Christian relief and development agency, Tearfund, today thanked its supporters for donating £1.7 million in the first two weeks of its emergency appeal for Sudan. More than one million people are currently displaced by conflict in the Darfur region of Sudan and face a deepening threat of hunger and disease.
“There has been an incredible response from Christians, with churches holding special collections and individual families responding very generously out of a faith-driven desire to make a difference,” says Marcus Oxley, Director of Disaster Management at Tearfund.
Tearfund relief workers are launching supplementary feeding, nutrition and sanitation programmes in some of the worst affected areas inside Darfur, while Tearfund church partners are working in camps in Chad where 200,000 people have sought refuge.
“The response to the appeal is heartening. We are still in a race against time to get help to affected people in Darfur, many of whom still have no shelter and little or no food and water,” says Marcus Oxley. “The rainy season is starting and there is a very real danger of fresh outbreaks of disease and hunger.
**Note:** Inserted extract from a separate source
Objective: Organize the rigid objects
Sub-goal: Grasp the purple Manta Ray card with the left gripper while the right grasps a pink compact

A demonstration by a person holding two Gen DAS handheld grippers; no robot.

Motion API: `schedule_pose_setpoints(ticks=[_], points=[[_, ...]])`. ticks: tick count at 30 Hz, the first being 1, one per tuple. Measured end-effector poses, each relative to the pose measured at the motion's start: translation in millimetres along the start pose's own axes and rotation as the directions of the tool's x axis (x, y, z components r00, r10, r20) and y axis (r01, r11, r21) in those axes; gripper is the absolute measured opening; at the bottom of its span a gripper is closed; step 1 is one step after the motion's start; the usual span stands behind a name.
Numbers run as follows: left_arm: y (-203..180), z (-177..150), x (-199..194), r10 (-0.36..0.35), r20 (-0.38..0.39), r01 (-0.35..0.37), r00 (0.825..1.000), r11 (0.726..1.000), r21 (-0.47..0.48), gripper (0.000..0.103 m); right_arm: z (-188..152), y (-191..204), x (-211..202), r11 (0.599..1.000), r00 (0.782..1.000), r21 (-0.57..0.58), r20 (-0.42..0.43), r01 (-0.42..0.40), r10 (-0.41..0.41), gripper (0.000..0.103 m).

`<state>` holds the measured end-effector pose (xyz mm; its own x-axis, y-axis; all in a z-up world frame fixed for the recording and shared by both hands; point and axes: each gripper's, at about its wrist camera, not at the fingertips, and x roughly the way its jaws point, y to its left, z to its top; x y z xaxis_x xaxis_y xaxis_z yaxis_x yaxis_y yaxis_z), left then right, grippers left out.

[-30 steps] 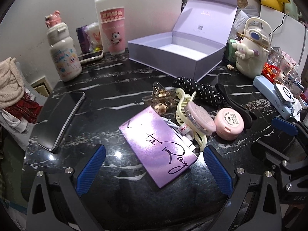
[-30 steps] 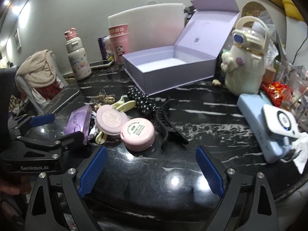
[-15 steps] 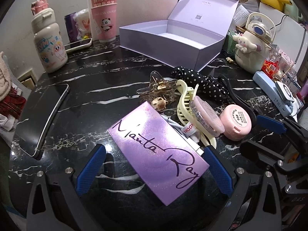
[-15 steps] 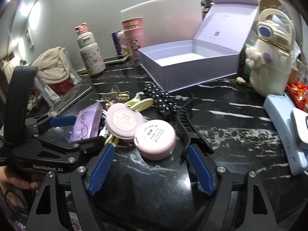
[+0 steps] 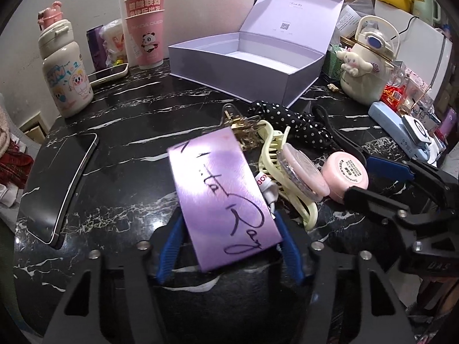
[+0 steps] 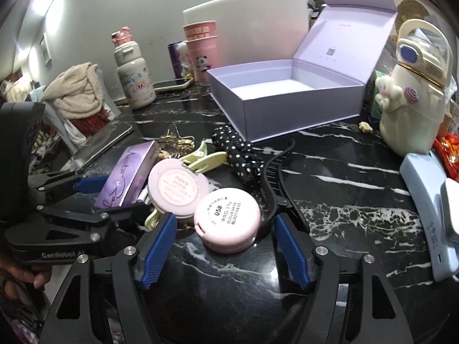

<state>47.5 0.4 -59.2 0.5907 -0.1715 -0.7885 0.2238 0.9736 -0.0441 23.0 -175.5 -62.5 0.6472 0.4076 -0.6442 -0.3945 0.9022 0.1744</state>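
Now your left gripper [image 5: 228,246] jaws, just closing, clamp the purple palette [image 5: 221,197]; your right gripper [image 6: 225,246] jaws, narrowing, seemingly flank the pink compact [image 6: 227,219] untouched on the bench [image 6: 344,200].

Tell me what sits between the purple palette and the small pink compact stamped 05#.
In the right wrist view, a larger pink round compact lies between the purple palette and the 05# compact, resting on a cream claw clip.

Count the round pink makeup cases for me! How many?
2. One round pink case lies between the right gripper's open fingers. The other leans on the yellow hair clip beside it. More may hide under the pile.
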Motion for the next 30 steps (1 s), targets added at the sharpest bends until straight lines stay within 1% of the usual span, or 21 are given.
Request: schedule_pose_setpoints(ticks=[5,10,14,17,20,21,22,23,25,27,30], points=[[10,-1,-3,-0.015,-0.006,0.015,1.0,1.0,-0.009,0.057,0,7,-16,1.0,0.999,-0.022,0.031,-0.019,0.019,0.071],[22,-3,-7,-0.054,-0.008,0.053,0.999,0.998,-0.014,0.056,4,20,-12,0.997,0.998,-0.046,0.025,-0.054,0.055,0.071],[32,-4,-9,-0.08,-0.014,0.08,0.997,0.996,-0.027,0.056,8,25,0,0.997,0.999,-0.067,0.011,-0.041,0.041,0.071],[36,-2,-8,-0.081,-0.025,0.08,0.996,0.996,-0.028,0.056,13,26,6,0.997,0.999,-0.075,0.001,-0.032,0.033,0.071],[35,3,-6,-0.081,-0.059,0.08,0.995,0.997,-0.022,0.056,16,25,11,0.995,1.0,-0.096,-0.007,-0.012,0.011,0.071],[35,5,-5,-0.094,-0.076,0.093,0.993,0.995,-0.023,0.056,17,25,12,0.995,1.0,-0.102,-0.01,-0.007,0.006,0.071],[36,6,-6,-0.103,-0.079,0.102,0.992,0.994,-0.026,0.056,18,25,13,0.994,1.0,-0.106,-0.012,-0.003,0.001,0.071],[36,7,-7,-0.102,-0.07,0.101,0.992,0.995,-0.023,0.056,18,24,14,0.994,1.0,-0.108,-0.016,0.004,-0.005,0.071],[35,9,-12,-0.094,-0.025,0.094,0.995,0.996,-0.008,0.056,19,21,13,0.995,1.0,-0.102,-0.019,0.015,-0.017,0.071],[35,12,-15,-0.087,0.003,0.087,0.996,0.996,0.003,0.056,19,16,12,0.996,0.999,-0.092,-0.021,0.022,-0.024,0.071],[36,18,-9,-0.088,-0.01,0.088,0.996,0.996,0.0,0.056,19,13,10,0.996,0.999,-0.089,-0.023,0.023,-0.025,0.071]])
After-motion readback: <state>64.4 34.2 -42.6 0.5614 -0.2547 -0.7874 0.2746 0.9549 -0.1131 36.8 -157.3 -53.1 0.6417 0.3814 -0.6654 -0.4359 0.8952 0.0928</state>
The rains are already making it difficult to get aid through to those who are suffering.”
Tens of thousands of people have died in the past 15 months, many of them murdered by Janjaweed militias who have attacked, looted and terrorised villagers in Darfur. Two rebel groups in Darfur with political, economic and social grievances against the Sudan government launched an armed rebellion last year, after which attacks against civilians by Janjaweed militia escalated. Human Rights Watch and other international bodies have accused the Sudanese Government of arming the Janjaweed. The government deny involvement.